Secondo quanto riferito, l’implementazione da parte di Google di un’architettura chiave API (Software Programming Interface) ha portato a un enorme rischio di esposizione a Gemini nelle app Android. Secondo la società di ricerca sulla sicurezza informatica CloudSEK, una particolare chiave API lato consumer, che in precedenza funzionava come identificatore, riceve privilegi di credenziale dopo che un’app Android integra l’API Gemini. Questo, nelle mani di un cattivo attore, può esporre i dati che gli utenti condividono con il chatbot. Inoltre, ciò può anche portare a malintenzionati che effettuano chiamate API Gemini non autorizzate, accumulando fatture enormi per lo sviluppatore.
Come una chiave API di Google attiva l’esposizione ai Gemelli
Nell’a articolo del blogCloudSEK ha spiegato come una chiave API (AIza…), ritenuta sicura da Google per essere aggiunta al codice base delle app Android, acquisisce improvvisamente privilegi di credenziale dopo che Gemini è stato integrato nell’app. Questa falla di sicurezza si basa sui risultati di Truffle Safety, che ha riscontrato una falla simile su un progetto Google Cloud.
BeVigil di CloudSEK, un motore di ricerca per la sicurezza delle app mobili, ha scansionato le 10.000 migliori app Android (in base al numero di installazioni) e ha trovato 32 chiavi API di Google reside codificate in 22 numerous app con oltre 500 milioni di installazioni complessivamente. Alcune di queste app sono Oyo Resort, Google Pay for Enterprise, Taobao, apna Job Search App, Elsa Communicate, HD Sticker & Pack WAStickersApps, The Hindu, ISS Stay Now e altre.
È interessante notare che il rapporto afferma che il formato della chiave API Alza… viene aggiunto all’app quando uno sviluppatore desidera incorporare Maps o Firebase, secondo le istruzioni della documentazione condivise da Google.
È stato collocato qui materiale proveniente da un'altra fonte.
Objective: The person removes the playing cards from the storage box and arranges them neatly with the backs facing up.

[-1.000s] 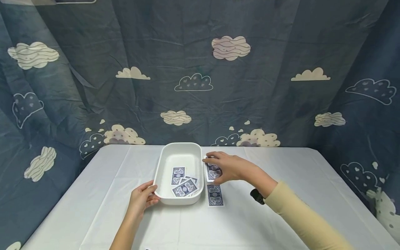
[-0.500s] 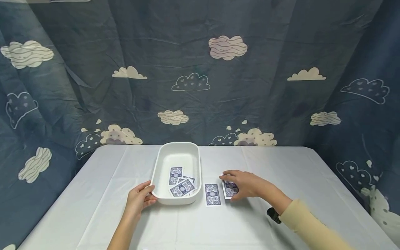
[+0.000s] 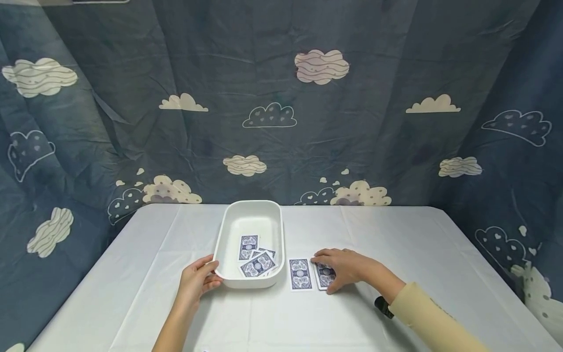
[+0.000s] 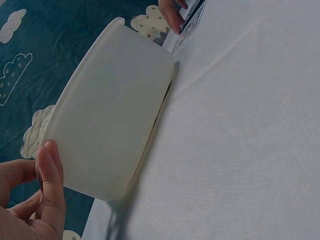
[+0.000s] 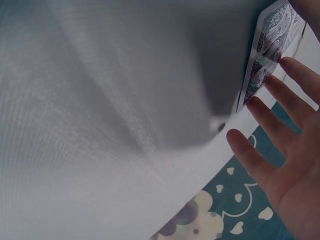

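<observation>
My left hand (image 3: pixel 198 282) pinches the near left corner of a white plastic tray (image 3: pixel 281 220), thumb and fingers on either side of its rim. The tray's outer wall (image 4: pixel 110 110) fills much of the left wrist view. Inside it lie several blue-backed playing cards (image 3: pixel 258 265), face down and partly overlapping. On the right, my right hand (image 3: pixel 347 266) holds a playing card (image 3: pixel 325 277), also back up, by its edges between thumb and fingertips, low over the cloth. The fingertips touch the card's edge (image 5: pixel 265 65) in the right wrist view.
Another face-down playing card (image 3: pixel 301 275) lies on the white tablecloth (image 3: pixel 374 225) between the tray and my right hand. Behind the table hangs a dark blue curtain (image 3: pixel 365 142) with a cloud print.
My right hand has carried its card from beside the tray's right wall rightward and toward me, to the right of the lying card. My left hand stays on the tray.
</observation>
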A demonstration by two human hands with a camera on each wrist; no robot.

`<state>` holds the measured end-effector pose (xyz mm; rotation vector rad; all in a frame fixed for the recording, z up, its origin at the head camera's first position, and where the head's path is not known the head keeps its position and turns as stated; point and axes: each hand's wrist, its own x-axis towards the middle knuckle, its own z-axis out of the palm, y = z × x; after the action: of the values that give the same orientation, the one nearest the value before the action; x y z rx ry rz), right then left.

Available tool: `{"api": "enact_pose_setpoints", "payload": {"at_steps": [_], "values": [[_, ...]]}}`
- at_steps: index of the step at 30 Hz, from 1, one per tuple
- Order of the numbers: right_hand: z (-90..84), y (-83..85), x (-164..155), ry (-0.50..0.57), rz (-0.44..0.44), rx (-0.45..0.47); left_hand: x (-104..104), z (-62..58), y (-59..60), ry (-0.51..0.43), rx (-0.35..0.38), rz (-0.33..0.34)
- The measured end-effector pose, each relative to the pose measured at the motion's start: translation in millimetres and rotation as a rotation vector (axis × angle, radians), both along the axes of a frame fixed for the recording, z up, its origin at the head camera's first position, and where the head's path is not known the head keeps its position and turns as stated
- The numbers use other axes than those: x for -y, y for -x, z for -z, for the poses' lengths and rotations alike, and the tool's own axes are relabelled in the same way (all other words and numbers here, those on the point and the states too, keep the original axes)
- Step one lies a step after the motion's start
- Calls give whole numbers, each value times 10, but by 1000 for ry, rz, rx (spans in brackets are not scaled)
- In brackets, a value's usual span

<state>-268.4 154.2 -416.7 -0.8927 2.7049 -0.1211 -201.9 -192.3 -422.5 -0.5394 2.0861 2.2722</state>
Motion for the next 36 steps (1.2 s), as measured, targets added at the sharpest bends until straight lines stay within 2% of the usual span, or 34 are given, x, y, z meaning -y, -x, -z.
{"api": "enact_pose_setpoints", "payload": {"at_steps": [13,19,24,28,36], "values": [[36,23,-25,-19,-15,-49,4,-28,0,-6,2,8],[32,16,-21,6,-9,-7,4,-22,0,-3,4,7],[-33,13,25,3,38,4,-1,6,-3,-8,3,12],[-184,15,138,9,88,-52,-4,22,3,-6,1,14],[-540,-90,597,52,115,-288,6,8,3,-9,-1,16]]}}
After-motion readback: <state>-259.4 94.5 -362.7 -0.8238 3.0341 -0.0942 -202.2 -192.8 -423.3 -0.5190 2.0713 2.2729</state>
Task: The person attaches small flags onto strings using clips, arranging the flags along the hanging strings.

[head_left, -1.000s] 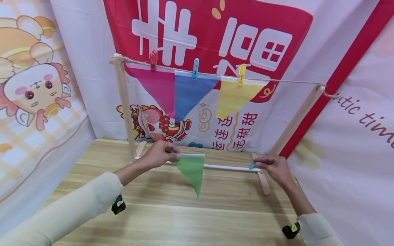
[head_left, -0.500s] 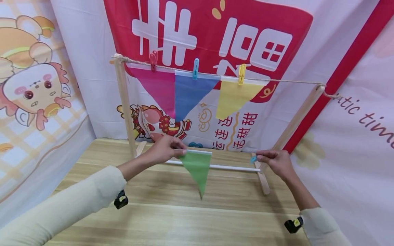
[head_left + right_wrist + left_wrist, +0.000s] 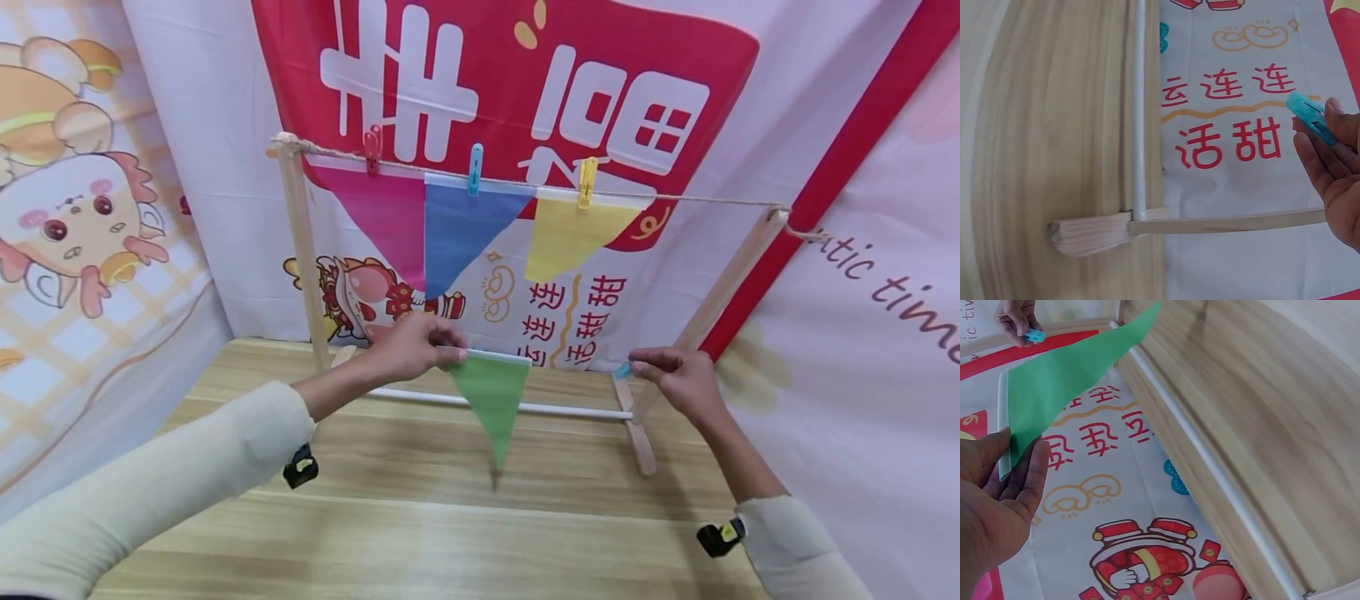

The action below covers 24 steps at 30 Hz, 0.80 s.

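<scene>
Between thumb and fingers, my left hand [image 3: 412,346] pinches the left end of the white top edge of a green triangular pennant [image 3: 495,396], which hangs point down over the table. My right hand [image 3: 678,379] pinches a light blue clothespin [image 3: 1311,115] near the frame's right post. Above both hands a twine line [image 3: 705,199] runs between two wooden posts. Clipped along it are a pink pennant [image 3: 382,217] with a red clothespin [image 3: 372,150], a blue pennant [image 3: 465,225] with a blue clothespin [image 3: 475,169], and a yellow pennant [image 3: 577,233] with a yellow clothespin [image 3: 587,182].
The wooden posts [image 3: 302,250] stand on feet [image 3: 640,437] on the wood-grain table [image 3: 450,542], joined low down by a white rod [image 3: 570,411]. Printed cloth [image 3: 247,192] hangs close behind the frame and along both sides.
My left hand has risen and moved right with the green pennant, whose tip now hangs higher. My right hand has lifted slightly with the clothespin. The pennants on the line stay put.
</scene>
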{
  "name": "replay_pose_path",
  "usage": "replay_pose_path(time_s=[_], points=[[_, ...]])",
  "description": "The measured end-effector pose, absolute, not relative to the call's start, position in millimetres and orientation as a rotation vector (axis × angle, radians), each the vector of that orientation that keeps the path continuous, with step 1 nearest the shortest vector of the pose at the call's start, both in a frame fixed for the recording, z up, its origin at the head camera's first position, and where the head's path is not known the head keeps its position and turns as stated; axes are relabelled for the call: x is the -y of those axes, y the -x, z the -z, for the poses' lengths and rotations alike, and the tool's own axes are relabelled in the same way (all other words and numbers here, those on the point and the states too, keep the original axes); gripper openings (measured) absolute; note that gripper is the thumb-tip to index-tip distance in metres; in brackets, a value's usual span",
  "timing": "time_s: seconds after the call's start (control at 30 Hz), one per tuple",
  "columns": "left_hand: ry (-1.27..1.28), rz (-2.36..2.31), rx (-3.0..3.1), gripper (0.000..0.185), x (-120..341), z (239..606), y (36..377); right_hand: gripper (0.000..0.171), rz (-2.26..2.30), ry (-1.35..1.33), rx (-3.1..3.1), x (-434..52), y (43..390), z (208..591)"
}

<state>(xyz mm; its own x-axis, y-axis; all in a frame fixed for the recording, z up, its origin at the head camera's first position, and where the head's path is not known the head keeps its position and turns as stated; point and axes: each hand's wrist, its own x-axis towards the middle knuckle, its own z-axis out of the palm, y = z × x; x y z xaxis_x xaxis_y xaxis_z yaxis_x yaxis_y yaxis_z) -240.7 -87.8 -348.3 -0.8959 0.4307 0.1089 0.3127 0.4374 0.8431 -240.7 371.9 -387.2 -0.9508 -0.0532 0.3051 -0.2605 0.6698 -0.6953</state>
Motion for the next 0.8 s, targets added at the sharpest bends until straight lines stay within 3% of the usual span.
replay_pose_path(time_s=[0.8], points=[[-0.718, -1.437, -2.589, 0.013, 75.7, 304.1, 245.5, 0.036, -1.147, -0.325, 2.656, -357.2, 242.3, 333.5]])
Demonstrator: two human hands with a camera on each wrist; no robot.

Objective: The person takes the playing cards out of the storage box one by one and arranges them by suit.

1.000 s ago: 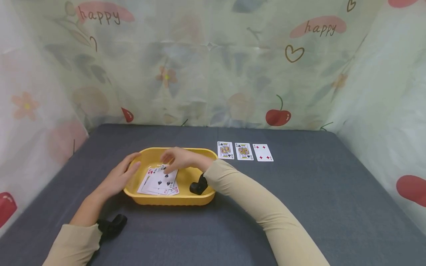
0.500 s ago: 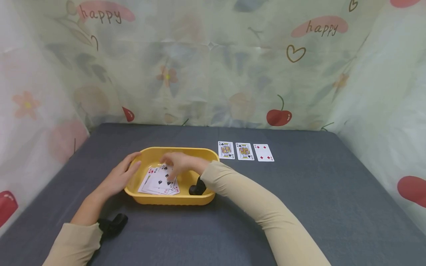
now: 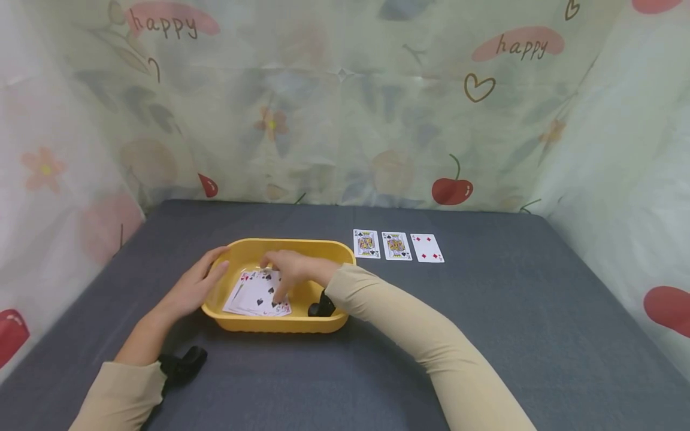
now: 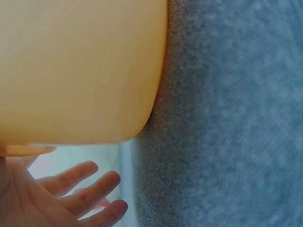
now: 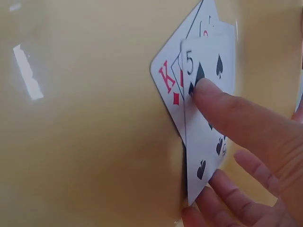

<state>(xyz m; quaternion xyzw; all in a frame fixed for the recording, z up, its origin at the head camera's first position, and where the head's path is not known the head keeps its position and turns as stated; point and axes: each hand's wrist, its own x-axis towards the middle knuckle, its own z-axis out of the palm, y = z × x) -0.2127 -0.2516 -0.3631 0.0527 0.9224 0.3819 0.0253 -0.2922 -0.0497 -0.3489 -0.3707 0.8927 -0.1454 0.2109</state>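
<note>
A yellow plastic tub [image 3: 280, 324] on the table holds a loose pile of face-up playing cards [image 3: 245, 299]. Inside it, my right hand [image 3: 291, 269] pinches the five of spades [image 5: 201, 142], thumb on its face and fingers at its opposite edge. Under that card a king of diamonds [image 5: 165, 78] pokes out in the right wrist view. My left hand [image 3: 194, 284] rests at the tub's left end, thumb by the rim. Its other fingers stretch loosely apart outside the wall in the left wrist view.
On the dark cloth-covered table [image 3: 485, 335], a king of clubs [image 3: 366, 244], a king of spades [image 3: 396, 246] and a four of diamonds [image 3: 427, 248] lie in a row right of the tub. A patterned curtain [image 3: 334, 120] stands behind.
My right hand has lowered onto the pile, its thumb now over the five of spades, and that card has slid slightly toward me. The left hand stays at the rim.
</note>
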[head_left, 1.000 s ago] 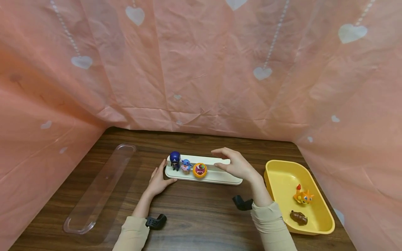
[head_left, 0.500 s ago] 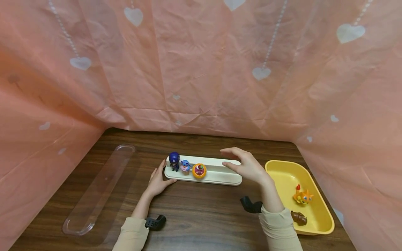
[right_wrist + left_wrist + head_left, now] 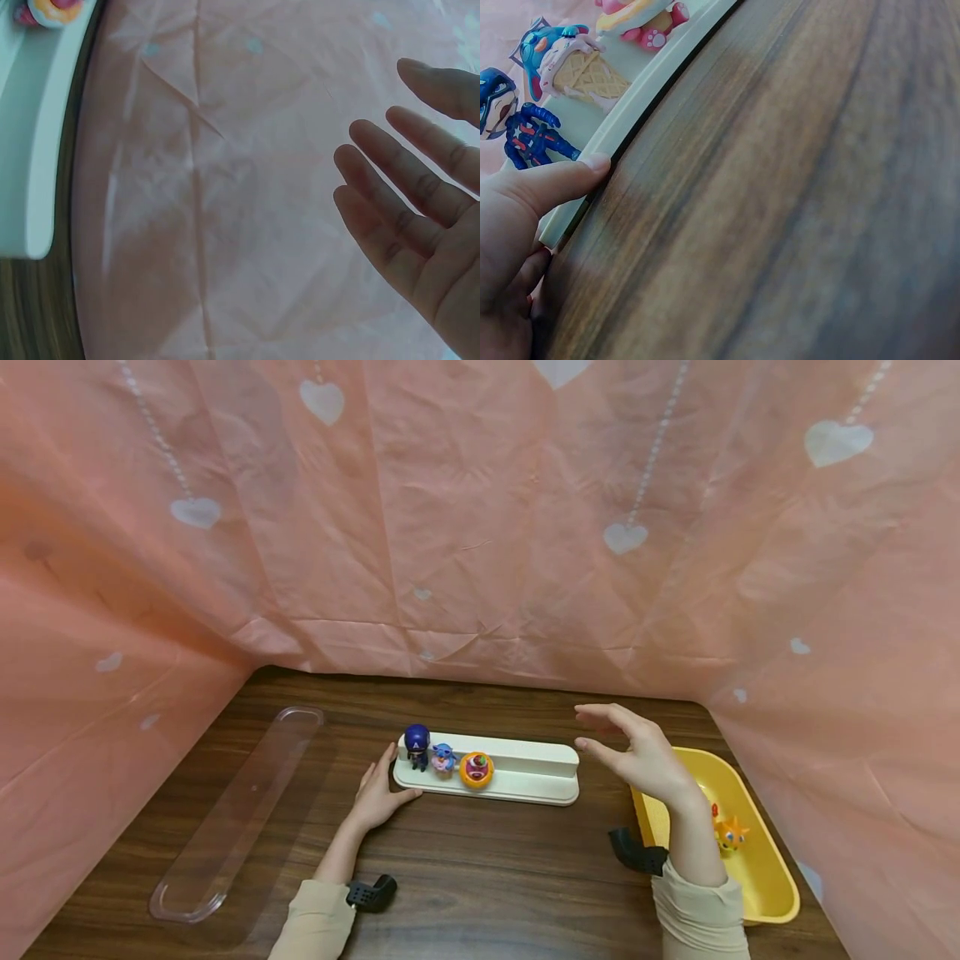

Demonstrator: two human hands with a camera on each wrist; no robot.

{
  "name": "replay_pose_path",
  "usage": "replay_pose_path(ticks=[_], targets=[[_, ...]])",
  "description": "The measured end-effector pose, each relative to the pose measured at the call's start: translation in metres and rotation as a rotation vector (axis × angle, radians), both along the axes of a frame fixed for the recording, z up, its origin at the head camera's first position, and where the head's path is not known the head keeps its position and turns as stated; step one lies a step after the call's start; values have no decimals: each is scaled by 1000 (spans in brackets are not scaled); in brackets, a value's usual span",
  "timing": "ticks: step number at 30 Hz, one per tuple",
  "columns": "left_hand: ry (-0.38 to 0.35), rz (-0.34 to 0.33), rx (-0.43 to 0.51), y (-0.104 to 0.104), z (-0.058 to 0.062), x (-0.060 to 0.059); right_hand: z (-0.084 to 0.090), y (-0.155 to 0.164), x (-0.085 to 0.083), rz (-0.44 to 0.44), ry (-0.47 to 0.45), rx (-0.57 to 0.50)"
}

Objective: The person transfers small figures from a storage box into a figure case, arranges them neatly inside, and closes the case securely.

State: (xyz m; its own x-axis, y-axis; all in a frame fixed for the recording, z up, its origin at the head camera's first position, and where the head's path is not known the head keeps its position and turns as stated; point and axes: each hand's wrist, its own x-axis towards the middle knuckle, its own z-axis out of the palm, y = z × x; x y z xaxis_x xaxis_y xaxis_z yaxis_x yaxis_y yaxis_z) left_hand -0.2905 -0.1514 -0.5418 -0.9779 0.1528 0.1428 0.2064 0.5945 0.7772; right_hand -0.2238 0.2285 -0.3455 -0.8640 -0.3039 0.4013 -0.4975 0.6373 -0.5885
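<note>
A white stepped display stand (image 3: 525, 777) lies on the wooden table. Three small figures stand at its left part: a figure in a dark blue helmet (image 3: 417, 747), a blue creature on an ice-cream cone (image 3: 444, 761) and a round orange-rimmed figure (image 3: 477, 770). My left hand (image 3: 378, 797) holds the stand's left end, its thumb (image 3: 570, 180) on the front rim and the other fingers round the end. Right of the stand, my right hand (image 3: 637, 756) is in the air with fingers spread and nothing in it, its wrist overlapping the yellow tray.
The yellow tray (image 3: 776, 885) stands at the right with an orange creature figure (image 3: 731, 834) inside; my right forearm hides part of it. A long clear plastic cover (image 3: 240, 810) lies at the left. Pink heart-patterned cloth (image 3: 480, 527) walls in the table's back and sides.
My right hand has moved right, from over the stand's right part to beside the yellow tray, and now hides the brown figure there. The left hand and stand stay put.
</note>
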Motion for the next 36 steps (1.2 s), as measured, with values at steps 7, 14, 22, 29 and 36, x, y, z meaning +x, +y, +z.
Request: replay_pose_path(ticks=[7,14,22,29,36], targets=[[-4,-4,2,1,1,-1,5,19,6,-84,34,13],[-6,-5,0,3,1,-3,11,37,13,-130,-27,38],[1,-4,-3,3,0,-4,17,58,18,-167,-97,85],[19,-3,11,1,0,-2,9,75,20,-209,-56,67],[12,3,4,-2,-2,-2,0,92,24,-277,-50,83]])
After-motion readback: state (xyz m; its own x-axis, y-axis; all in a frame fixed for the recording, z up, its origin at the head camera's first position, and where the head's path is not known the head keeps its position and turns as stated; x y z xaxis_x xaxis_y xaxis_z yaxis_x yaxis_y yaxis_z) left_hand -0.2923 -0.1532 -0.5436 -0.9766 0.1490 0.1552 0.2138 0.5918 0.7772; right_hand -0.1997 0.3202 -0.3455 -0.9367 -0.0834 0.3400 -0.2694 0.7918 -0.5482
Tuttavia, dopo aver abilitato l’API Generative Language, la chiave ottiene l’accesso a tutti gli endpoint Gemini senza alcun avviso o notifica. Pertanto, chiunque decompili l’app può facilmente accedere alla chiave e questa si comporta come una credenziale Gemini attiva.
Per gli utenti finali, ciò significa che tutti i dati condivisi con Gemini, come documenti, immagini o audio, e archiviati nell’API Recordsdata, possono essere accessibili dall’utente malintenzionato. Inoltre, tutte le informazioni sensibili nel contesto AI memorizzato nella cache possono essere lette, copiate o esfiltrate da chi ottiene l’accesso non autorizzato.
Anche gli sviluppatori e gli editori affrontano rischi significativi. L’integrazione dell’API Gemini non è gratuita. Gli sviluppatori pagano per qualsiasi utilizzo. Quindi, se il malintenzionato finisce per fare un utilizzo non autorizzato, può accumulare conti ingenti. Inoltre, ciò comporta anche un onere normativo per le aziende nel caso in cui i dati degli utenti vengano compromessi.
CloudSEK consiglia agli sviluppatori e alle aziende di rivedere tutte le chiavi API in un progetto GCP, ruotare qualsiasi chiave incorporata in un’app cell, limitare le chiavi in base al servizio e non codificare alcuna chiave API nel codice sorgente dell’app cell. Sebbene gli utenti finali non possano fare molto, dovrebbero fare attenzione all’utilizzo dei servizi Gemini in un’app Android. Se non si fidano dell’app, dovrebbero limitare la loro interazione con Gemini all’app e alle piattaforme ufficiali.